Since the chaotic military withdrawal of Britain, the United States and other NATO nations in 2021, Afghanistan has been ruled by a resurgent Taliban government which has banned women over age 12 from attending school.
Britain’s travel block is “really painful” for Afghan women hoping to escape to an education abroad, said one female child social worker in Ghazni province, who asked to remain anonymous for security reasons.
She has now canceled her plans to study for a master’s in both the US and the UK.
“Now I am trying to be hopeful, but I think it would also be a mistake,” said the 27-year-old.
In the summer of 2024, Arefa Mohammadi fled to neighboring Pakistan, living in limbo as she applied to universities.
She got an offer to study public health in England but now cannot accept it.
“It was truly shocking for me,” said the 24-year-old.
“This situation put me in a place where I haven’t any goals, because all my goals and all my futures are unpredictable.”

- ‘Cruel and short-sighted’ -
In Kabul, a 39-year-old man faces similar heartbreak.
He was accepted to study specialist subjects related to water management at three universities in England and Scotland.
“When I was a child I witnessed several challenges like flash floods, water scarcity, environmental neglect, inefficient irrigation systems,” he said, asking to remain anonymous for security reasons. “To address these challenges I made my application.”
“I hoped to acquire modern knowledge.
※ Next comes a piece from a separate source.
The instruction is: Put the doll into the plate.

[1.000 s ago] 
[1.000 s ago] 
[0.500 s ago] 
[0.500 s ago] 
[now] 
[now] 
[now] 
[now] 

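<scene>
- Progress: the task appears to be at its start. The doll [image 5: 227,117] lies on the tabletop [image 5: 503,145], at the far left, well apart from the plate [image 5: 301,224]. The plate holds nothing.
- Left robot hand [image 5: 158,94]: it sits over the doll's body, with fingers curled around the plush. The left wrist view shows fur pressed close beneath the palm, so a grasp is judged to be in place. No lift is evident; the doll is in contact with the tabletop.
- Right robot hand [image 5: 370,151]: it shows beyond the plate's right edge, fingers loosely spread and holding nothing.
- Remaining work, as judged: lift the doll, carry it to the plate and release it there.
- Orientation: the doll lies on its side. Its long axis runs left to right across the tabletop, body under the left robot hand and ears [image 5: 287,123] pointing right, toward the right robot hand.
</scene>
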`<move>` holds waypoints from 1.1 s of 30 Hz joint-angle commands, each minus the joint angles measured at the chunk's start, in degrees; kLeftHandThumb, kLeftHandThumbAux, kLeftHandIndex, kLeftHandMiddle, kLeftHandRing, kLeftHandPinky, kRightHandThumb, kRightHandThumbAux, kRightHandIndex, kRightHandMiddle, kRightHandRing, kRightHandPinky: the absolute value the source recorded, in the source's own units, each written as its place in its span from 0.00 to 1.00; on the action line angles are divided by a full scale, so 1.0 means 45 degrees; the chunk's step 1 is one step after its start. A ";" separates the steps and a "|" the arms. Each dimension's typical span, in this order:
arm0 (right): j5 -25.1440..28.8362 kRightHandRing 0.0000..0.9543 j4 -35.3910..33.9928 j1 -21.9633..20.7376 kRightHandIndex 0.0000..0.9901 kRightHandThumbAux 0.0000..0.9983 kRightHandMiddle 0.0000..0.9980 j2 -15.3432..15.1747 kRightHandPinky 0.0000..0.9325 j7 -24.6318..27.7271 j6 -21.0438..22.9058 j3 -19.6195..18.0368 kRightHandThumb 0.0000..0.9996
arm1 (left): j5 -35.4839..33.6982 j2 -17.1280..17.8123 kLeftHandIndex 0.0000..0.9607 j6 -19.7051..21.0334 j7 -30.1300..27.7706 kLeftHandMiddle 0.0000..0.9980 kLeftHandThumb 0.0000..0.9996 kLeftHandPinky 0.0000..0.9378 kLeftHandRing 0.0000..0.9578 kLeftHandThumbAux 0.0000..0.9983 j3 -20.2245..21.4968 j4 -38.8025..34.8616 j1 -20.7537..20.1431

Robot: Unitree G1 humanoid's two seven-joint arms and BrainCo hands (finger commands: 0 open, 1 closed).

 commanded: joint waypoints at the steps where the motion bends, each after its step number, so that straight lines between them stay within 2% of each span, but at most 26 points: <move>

It’s impossible to acquire in Afghanistan,” he added.
Some 33 million people in the country face severe water shortages, aid agencies say, a result of compounding multi-year droughts, climate change and infrastructure battered by decades of war.
Britain’s Labour government made the decision to curb visas as the right-wing Reform UK party surges in opinion polls with its hard-line stance against immigration.
The UK Home Office said almost 135,000 asylum seekers had entered the country through legal routes since 2021.
Activist organization Burma Campaign UK called the visa ban “exceptionally cruel and shortsighted.”
“The opportunity to come to the UK to study is life-changing for the individual student but also an investment in the future of Myanmar,” said program director Zoya Phan in a statement.
One exiled Myanmar journalist has been living over the border in Thailand after escaping the military rule which has clamped down on press freedoms.
“When the military coup happened I was just 22, so I had a lot of dreams,” she said. “But over the past five years there have been a lot of struggles — I couldn’t complete my dreams.”
Every year since the junta takeover she applied for further education to buoy her spirits.
But she received an email Thursday morning canceling her place to study for a master’s at a London university.
“Everything is gone,” she said. “My UK dream is all disappeared.”